At the core of the case is the notion that fifty-eight percent of Michigan voters were seriously in error in amending the Michigan constitution to prohibit discrimination in admission to state colleges on the basis of national origin, sex, race or ethnicity.
To most voters in the state this seemed like a relative no-brainer. How could anyone oppose not using discriminatory practices to deny a prospective student entry to college?
It seems that the liberals and race baiters who thrive on erecting barriers to race neutrality and color blind solutions wanted a different result. Instead of desiring to work to determine real solutions to any potential problems minorities might be experiencing in matriculating from high school to college admittance, they took the more convenient route to cry racism!
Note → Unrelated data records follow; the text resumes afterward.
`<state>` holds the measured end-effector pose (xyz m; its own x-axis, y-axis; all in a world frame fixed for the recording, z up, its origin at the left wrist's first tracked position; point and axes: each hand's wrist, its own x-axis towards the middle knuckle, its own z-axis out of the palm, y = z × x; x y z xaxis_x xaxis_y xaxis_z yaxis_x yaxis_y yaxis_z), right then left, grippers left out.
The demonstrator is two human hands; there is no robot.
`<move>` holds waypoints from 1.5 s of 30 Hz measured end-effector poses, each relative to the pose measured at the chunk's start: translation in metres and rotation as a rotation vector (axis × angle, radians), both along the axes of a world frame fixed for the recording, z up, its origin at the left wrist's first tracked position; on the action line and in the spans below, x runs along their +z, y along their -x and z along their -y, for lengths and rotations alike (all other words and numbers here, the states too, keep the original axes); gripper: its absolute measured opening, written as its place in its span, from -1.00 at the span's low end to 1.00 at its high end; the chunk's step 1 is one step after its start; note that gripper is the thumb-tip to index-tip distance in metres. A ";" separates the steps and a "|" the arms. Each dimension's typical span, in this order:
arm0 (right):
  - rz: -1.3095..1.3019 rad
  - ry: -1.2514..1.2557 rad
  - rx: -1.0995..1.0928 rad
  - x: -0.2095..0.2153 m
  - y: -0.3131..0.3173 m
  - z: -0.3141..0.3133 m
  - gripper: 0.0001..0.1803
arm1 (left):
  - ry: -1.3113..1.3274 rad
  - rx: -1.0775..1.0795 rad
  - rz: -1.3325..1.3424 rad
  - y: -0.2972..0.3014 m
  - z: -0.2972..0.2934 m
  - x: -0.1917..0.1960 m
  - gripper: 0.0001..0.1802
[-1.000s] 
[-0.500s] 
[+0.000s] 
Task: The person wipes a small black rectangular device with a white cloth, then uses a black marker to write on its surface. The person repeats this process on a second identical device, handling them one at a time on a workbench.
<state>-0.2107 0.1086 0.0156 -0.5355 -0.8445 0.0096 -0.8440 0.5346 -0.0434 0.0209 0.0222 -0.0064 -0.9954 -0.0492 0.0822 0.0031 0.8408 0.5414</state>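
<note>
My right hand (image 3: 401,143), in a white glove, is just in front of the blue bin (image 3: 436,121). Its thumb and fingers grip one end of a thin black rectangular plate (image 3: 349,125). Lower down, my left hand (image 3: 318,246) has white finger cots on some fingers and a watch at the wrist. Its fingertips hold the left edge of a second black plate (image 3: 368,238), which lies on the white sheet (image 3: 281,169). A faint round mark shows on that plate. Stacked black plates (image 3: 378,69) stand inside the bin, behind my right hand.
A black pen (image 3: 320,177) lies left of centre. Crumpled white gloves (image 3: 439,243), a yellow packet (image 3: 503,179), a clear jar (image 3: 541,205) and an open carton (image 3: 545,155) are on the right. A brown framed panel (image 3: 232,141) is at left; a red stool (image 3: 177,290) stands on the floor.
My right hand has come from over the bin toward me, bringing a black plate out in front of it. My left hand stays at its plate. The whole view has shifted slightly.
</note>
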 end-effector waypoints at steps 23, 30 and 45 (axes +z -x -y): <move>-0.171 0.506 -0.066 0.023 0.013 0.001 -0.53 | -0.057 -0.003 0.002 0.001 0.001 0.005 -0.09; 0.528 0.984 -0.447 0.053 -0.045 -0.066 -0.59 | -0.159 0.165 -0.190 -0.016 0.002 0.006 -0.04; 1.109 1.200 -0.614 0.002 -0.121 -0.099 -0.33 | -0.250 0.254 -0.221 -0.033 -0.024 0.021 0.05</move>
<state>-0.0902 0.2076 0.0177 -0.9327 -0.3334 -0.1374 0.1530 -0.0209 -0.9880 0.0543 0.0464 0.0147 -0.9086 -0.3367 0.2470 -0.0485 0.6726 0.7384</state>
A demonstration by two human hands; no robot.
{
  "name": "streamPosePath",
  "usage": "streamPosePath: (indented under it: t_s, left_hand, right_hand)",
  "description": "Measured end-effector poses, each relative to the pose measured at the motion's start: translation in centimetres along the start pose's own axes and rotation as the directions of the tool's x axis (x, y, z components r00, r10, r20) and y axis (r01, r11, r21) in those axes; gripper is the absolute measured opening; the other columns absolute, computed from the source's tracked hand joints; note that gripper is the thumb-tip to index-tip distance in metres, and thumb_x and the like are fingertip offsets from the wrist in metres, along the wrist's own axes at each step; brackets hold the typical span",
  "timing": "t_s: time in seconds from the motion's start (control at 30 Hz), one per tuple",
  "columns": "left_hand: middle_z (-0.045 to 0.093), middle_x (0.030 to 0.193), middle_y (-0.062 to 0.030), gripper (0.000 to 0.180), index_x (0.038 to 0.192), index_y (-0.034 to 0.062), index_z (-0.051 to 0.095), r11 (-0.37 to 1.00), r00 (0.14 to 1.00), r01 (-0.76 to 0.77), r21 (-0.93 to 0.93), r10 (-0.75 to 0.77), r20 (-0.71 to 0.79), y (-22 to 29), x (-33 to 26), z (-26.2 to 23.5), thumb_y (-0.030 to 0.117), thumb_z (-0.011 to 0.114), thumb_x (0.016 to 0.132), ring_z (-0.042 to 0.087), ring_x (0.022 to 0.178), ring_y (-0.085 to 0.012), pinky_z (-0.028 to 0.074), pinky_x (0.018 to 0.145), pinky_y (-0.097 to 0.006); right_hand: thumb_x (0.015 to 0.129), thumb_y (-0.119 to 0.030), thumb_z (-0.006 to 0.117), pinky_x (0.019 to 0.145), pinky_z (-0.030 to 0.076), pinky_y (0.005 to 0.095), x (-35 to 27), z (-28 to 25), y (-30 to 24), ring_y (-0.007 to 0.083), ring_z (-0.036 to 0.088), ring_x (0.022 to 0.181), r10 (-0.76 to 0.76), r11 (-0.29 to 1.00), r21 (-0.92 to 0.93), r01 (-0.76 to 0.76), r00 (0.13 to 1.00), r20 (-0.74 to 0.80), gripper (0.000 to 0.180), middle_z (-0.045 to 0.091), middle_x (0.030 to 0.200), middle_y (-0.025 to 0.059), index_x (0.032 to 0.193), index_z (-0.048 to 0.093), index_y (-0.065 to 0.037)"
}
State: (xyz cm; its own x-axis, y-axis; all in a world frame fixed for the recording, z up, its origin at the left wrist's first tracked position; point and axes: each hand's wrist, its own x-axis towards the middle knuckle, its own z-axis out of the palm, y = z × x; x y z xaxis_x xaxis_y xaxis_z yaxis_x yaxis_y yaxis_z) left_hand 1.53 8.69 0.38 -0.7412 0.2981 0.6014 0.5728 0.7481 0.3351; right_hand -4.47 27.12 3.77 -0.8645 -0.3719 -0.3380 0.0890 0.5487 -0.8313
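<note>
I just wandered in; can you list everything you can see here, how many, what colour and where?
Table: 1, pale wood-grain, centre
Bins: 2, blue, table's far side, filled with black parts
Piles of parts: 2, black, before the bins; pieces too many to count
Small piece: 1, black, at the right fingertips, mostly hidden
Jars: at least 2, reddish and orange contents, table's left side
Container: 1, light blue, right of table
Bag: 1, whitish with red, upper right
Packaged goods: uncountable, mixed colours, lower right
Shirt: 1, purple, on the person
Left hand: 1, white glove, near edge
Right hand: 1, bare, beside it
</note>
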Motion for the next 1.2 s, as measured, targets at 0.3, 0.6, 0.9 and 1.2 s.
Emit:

This approach taken by the civil rights organizations in the state and nationally have determined, without much effort, to use a formula that strips sanity from the law and replaces it with fear and racist scare tactics. The goal is to scare the judicial community and moderates who are lukewarm on everything, to abandon common sense and support a fraud which has no foundation in law or on recent facts.
Where is the proof that there is continued discrimination against minorities since the voters in Michigan decided that reverse discrimination is unjustified and beneath the dignity of a state that wants equal treatment for all of its citizens? What about a state’s sovereignty under the 10th Amendment, where the state and its citizens have a right to determine its own course in order to balance justice and equality under the law?
Another key question of law which the court must grapple with is whether or not a state amendment that bars discrimination in its constitution can be found to be unconstitutional because it does not allow discriminatory practices and remedies.
Are you confused now?
You should be, because in effect, what the advocates of affirmative action are arguing is that the Equal Protection Clause of the 14th Amendment should allow a state to openly and intentionally discriminate against a race or ethnic group as a means to remedy previous discriminatory practices.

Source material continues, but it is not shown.